→ Work to be completed
Write each line out a second time, exactly as shown below.

____ Data provided

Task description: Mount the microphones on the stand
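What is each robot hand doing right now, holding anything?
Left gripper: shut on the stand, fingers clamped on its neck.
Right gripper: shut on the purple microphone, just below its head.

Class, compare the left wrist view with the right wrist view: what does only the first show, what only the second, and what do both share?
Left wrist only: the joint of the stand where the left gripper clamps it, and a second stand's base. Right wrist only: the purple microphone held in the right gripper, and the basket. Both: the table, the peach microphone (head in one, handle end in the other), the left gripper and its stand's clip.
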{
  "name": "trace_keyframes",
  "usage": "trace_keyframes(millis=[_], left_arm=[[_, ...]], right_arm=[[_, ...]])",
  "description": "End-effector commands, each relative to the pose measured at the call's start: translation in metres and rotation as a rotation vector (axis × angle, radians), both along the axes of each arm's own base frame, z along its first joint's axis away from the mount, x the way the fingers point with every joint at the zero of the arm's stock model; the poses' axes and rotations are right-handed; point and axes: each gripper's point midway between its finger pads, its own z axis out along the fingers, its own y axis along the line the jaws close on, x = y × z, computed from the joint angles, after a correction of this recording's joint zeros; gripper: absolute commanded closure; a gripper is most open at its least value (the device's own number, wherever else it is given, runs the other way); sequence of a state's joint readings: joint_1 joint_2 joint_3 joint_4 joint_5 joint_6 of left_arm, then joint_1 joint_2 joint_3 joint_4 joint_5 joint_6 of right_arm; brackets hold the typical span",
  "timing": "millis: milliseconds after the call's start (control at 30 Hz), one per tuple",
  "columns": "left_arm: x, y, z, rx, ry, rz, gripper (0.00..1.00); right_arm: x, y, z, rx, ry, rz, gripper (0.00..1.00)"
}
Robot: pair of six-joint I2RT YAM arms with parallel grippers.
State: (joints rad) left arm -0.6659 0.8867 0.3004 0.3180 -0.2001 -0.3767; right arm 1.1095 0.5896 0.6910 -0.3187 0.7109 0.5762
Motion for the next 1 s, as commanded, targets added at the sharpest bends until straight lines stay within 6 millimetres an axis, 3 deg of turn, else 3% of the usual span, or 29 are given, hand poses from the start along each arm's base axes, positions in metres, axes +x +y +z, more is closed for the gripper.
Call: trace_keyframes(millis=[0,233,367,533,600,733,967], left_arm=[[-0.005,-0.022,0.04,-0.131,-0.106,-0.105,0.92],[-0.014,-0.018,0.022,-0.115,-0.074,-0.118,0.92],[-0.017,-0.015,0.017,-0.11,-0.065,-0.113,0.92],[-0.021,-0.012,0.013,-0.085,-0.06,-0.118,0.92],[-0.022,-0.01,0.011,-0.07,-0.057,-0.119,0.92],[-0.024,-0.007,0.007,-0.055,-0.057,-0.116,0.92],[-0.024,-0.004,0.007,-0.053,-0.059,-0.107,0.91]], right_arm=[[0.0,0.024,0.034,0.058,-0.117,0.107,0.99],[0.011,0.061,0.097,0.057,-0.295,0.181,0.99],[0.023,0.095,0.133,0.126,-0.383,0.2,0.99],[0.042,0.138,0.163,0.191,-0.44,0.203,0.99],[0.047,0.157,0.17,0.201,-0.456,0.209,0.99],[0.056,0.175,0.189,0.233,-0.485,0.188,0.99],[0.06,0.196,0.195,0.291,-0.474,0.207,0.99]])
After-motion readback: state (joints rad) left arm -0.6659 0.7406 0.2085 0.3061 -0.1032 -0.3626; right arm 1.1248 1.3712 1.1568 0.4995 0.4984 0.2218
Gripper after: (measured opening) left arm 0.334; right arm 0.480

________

→ Answer to this task
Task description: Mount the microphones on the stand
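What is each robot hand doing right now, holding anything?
Left gripper: shut on the stand, fingers clamped on its neck.
Right gripper: shut on the purple microphone, just below its head.

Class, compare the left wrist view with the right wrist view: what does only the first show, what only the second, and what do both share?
Left wrist only: the joint of the stand where the left gripper clamps it, and a second stand's base. Right wrist only: the purple microphone held in the right gripper, and the basket. Both: the table, the peach microphone (head in one, handle end in the other), the left gripper and its stand's clip.
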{
  "name": "trace_keyframes",
  "usage": "trace_keyframes(millis=[_], left_arm=[[_, ...]], right_arm=[[_, ...]])",
  "description": "End-effector commands, each relative to the pose measured at the call's start: translation in metres and rotation as a rotation vector (axis × angle, radians), both along the axes of each arm's own base frame, z along its first joint's axis away from the mount, x the way the fingers point with every joint at the zero of the arm's stock model; the poses' axes and rotations are right-handed; point and axes: each gripper's point midway between its finger pads, its own z axis out along the fingers, its own y axis along the line the jaws close on, x = y × z, computed from the joint angles, after a correction of this recording's joint zeros; gripper: absolute commanded closure; a gripper is most open at its least value (the device's own number, wherever else it is given, runs the other way); sequence of a state's joint readings: joint_1 joint_2 joint_3 joint_4 joint_5 joint_6 of left_arm, then joint_1 joint_2 joint_3 joint_4 joint_5 joint_6 of right_arm; brackets hold the typical span",
  "timing": "millis: milliseconds after the call's start (control at 30 Hz), one per tuple",
  "columns": "left_arm: x, y, z, rx, ry, rz, gripper (0.00..1.00); right_arm: x, y, z, rx, ry, rz, gripper (0.00..1.00)"
}
Robot: pair of six-joint I2RT YAM arms with parallel grippers.
State: (joints rad) left arm -0.6659 0.8867 0.3004 0.3180 -0.2001 -0.3767; right arm 1.1095 0.5896 0.6910 -0.3187 0.7109 0.5762
Motion for the next 1 s, as commanded, targets added at the sharpest bends until straight lines stay within 6 millimetres an axis, 3 deg of turn, else 3% of the usual span, or 29 are given, hand poses from the start along each arm's base axes, positions in metres, axes +x +y +z, more is closed for the gripper.
Call: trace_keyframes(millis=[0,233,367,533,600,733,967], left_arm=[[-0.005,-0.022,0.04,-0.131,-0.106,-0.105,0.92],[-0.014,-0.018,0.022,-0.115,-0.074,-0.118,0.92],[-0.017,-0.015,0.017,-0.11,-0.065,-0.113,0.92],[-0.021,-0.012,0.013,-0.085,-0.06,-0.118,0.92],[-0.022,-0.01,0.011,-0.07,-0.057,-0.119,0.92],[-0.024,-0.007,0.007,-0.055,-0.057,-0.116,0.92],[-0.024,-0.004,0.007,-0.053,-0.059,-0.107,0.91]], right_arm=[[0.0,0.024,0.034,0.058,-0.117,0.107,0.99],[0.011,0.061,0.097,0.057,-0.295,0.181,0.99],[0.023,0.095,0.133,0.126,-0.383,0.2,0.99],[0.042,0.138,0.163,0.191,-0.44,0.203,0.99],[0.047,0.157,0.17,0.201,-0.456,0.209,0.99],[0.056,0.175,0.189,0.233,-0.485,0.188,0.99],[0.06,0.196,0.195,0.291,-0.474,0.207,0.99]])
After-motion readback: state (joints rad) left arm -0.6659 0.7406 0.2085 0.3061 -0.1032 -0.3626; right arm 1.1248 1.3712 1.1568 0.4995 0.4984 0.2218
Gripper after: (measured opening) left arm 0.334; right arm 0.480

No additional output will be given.